Сам он больше доверял старым, проверенным методам, хотя вслух не стеснялся говорить иное. Это как так называемые намоленные иконы. Ясно, что из тысяч и тысяч молитв, просьб, пожеланий и проклятий до образа достигают немногие, как ясно и то, что немногие иконы действительно помогают, если не считать очевидного эффекта, достигаемого простым аутотренингом. Но то, что все же оседает на образе, в конечном итоге дает отдачу. А вот что именно достигло и впиталось — это еще вопрос.
Христианская церковь два тысячелетия создает то, что рядовой прихожанин склонен бы называть чудом.
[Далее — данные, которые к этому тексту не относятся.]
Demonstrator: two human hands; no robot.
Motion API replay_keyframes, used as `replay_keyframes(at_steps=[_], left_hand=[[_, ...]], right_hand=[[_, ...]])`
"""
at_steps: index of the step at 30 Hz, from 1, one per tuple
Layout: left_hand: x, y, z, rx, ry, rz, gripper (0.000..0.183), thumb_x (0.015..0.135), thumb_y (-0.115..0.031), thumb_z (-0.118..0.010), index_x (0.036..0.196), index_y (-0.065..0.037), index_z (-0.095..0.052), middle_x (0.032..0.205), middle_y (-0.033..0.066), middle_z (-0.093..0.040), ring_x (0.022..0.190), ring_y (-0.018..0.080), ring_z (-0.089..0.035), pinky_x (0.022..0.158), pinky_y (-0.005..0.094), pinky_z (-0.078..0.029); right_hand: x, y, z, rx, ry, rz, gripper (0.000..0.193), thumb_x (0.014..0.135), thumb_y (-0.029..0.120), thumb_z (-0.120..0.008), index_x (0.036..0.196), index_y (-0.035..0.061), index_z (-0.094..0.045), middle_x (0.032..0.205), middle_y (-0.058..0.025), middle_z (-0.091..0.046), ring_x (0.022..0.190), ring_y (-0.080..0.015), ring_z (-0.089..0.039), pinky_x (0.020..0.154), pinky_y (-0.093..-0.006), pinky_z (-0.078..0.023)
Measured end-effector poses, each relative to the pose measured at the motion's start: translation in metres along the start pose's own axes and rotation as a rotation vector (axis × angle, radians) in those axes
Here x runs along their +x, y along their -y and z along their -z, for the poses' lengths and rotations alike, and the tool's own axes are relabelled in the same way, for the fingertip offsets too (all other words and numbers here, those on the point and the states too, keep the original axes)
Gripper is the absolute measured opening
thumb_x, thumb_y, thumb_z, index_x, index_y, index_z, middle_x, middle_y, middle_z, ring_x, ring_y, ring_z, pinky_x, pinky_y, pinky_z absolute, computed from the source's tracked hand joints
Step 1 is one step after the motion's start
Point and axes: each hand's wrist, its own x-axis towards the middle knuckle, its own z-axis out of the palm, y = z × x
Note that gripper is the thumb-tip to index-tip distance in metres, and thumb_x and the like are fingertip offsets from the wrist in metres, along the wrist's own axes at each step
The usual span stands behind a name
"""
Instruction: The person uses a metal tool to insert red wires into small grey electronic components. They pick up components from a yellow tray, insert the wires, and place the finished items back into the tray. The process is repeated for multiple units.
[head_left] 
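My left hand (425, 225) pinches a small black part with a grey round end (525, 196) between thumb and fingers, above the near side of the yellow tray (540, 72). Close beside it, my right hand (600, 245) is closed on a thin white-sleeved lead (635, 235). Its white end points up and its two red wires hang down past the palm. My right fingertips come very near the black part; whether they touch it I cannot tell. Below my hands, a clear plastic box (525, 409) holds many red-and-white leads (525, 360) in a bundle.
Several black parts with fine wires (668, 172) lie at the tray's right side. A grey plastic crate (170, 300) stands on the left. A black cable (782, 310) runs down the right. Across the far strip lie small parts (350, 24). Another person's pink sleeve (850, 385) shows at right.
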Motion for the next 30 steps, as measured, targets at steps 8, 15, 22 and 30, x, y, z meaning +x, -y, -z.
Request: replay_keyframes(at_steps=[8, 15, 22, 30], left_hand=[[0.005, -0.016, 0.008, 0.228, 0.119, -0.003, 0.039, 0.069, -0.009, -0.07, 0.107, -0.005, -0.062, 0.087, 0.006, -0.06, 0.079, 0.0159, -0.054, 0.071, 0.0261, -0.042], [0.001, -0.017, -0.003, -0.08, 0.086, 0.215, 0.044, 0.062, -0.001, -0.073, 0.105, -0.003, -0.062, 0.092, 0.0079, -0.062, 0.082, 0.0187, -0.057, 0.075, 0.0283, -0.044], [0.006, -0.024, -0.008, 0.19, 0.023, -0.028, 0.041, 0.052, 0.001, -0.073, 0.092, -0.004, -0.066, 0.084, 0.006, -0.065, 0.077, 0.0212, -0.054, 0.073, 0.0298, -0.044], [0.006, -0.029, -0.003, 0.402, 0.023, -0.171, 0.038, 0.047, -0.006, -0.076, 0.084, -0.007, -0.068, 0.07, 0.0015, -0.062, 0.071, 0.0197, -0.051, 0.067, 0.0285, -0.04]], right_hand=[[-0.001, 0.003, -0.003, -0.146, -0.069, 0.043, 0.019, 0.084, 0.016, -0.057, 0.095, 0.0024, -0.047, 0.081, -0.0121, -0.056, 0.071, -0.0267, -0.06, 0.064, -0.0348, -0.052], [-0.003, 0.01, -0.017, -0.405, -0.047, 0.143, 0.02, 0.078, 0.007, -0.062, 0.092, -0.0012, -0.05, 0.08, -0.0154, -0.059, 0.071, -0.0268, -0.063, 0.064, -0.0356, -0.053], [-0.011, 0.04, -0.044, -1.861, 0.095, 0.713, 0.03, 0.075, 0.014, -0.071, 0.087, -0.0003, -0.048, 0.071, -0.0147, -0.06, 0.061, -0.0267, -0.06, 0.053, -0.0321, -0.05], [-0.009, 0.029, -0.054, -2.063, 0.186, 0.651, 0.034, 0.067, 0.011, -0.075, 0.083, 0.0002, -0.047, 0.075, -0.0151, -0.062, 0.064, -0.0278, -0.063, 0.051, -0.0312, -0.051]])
Но при этом неустанно рушит все то, что было до нее. В процессе христианизации античные, а больше того — языческие божества, боги и иные высшие существа превратились в свою противоположность. Иранские дэвы превратились в дьяволов. Святой Мартин, живший в четвертом веке, видел демонов в образе Юпитера, Меркурия, Венеры и Миневры. Епископ Райнальдо из Ночеры беседовал с демоном, явившимся к нему в лице Юпитера. Христианство, как, впрочем, и любое общественно-политическое движение, вставшее на революционные рельсы, отвергало старое и насаждало новое. Такое же было и с большевиками, захватившими власть в начале двадцатого века, нещадно ломавшими все то, что было до них. Все революционно-идеологические движения рано или поздно приходили к одному — к тотальному праву господства некой единоличной силы над человеком. Все отметали предшественников как еретиков — как бы это ни называлось. Римляне отказали греческим богам в праве на существование, заменив их своими, по сути — такими же. Потом в том же Риме утвердилась новая религия, зачеркнувшая прежних богов. Насильственно отторгалось все то, что зачастую было наработано даже не столетиями — тысячами лет. Создавался образ, представление, что не человек — венец природы и ее повелитель, а Некто. Бог. Царь. Генералиссимус. Генеральный секретарь. Президент. Папа. Саваоф. Аллах. И часто сокровенные знания умирали вместе со своими хранителями. Но не всегда пропадали бесследно.